- [TASK DIRECTIONS]: Compute how many lines in the data below contain "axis"; answer only with that number.

---------- COLLECTED DATA ----------

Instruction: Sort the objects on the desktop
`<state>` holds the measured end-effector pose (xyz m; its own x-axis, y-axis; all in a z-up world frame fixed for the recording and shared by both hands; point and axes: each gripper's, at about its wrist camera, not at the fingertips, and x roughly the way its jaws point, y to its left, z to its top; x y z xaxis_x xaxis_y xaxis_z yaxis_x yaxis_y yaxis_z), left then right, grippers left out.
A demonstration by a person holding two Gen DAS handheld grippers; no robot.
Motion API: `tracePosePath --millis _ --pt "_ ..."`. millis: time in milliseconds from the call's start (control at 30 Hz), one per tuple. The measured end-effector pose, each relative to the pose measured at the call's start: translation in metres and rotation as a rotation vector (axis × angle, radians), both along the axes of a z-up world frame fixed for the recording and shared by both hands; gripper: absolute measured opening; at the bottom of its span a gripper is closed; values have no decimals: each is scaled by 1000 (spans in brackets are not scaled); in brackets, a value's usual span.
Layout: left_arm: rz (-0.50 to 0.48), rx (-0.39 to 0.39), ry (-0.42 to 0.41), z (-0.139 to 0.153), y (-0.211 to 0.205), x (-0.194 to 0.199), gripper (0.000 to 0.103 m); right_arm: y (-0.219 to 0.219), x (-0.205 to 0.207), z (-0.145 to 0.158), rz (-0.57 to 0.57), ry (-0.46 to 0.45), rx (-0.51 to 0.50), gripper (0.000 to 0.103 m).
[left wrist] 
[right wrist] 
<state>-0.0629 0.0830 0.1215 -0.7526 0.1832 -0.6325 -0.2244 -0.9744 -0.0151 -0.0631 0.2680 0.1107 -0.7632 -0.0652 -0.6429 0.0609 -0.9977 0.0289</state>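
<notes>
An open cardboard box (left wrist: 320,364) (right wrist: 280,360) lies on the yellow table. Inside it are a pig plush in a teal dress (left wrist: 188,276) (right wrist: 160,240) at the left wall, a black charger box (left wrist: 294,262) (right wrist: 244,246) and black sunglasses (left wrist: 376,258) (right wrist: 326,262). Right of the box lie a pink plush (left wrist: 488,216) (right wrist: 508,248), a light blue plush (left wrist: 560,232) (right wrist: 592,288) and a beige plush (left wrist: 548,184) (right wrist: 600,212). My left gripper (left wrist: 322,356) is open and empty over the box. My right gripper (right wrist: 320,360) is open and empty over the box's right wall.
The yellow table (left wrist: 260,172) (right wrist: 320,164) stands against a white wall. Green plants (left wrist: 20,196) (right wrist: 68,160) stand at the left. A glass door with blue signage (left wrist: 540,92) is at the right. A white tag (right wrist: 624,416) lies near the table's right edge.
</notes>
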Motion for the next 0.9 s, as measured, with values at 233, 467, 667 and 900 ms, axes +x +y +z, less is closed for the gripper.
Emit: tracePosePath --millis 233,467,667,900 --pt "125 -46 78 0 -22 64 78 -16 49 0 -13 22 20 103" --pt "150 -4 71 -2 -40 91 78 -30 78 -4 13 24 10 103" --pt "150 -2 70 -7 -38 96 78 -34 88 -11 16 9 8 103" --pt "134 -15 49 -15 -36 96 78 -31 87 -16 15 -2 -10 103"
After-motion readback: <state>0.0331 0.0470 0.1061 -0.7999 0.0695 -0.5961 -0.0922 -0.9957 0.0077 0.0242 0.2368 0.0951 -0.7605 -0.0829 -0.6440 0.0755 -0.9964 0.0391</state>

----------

- [TASK SOLUTION]: 2